▶ _TASK GOAL_: Among the records below, find the lines that hold the word "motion" and report how many there are, with no other words.

▶ _DATA EXTRACT_:
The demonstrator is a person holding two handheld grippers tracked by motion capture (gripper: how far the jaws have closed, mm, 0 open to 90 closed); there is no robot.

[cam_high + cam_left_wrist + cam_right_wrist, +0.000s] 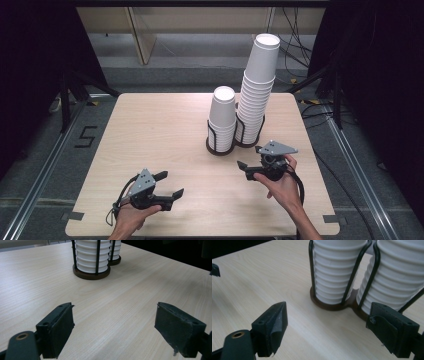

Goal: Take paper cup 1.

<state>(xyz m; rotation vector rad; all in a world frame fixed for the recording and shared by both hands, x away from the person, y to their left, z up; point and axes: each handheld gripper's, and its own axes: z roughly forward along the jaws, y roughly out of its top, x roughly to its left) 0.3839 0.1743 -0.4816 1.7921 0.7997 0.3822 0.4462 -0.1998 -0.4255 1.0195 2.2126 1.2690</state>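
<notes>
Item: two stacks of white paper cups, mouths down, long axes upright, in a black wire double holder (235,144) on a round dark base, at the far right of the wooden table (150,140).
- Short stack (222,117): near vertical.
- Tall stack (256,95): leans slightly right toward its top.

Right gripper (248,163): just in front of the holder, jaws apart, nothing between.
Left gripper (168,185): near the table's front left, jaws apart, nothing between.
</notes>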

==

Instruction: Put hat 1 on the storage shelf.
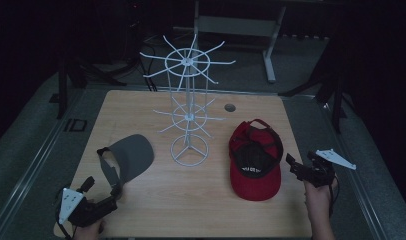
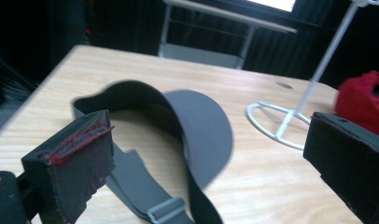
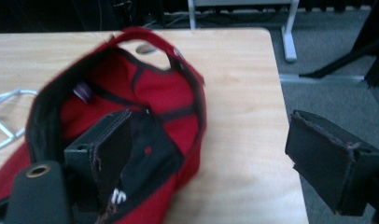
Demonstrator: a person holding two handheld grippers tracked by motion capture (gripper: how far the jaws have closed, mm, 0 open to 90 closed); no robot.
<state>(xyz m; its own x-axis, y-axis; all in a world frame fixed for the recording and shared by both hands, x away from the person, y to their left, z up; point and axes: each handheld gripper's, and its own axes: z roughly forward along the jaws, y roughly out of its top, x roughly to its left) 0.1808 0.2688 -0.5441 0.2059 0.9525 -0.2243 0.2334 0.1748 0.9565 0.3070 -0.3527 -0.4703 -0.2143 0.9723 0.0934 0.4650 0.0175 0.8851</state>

▶ _REPLY TO THE TASK_: 2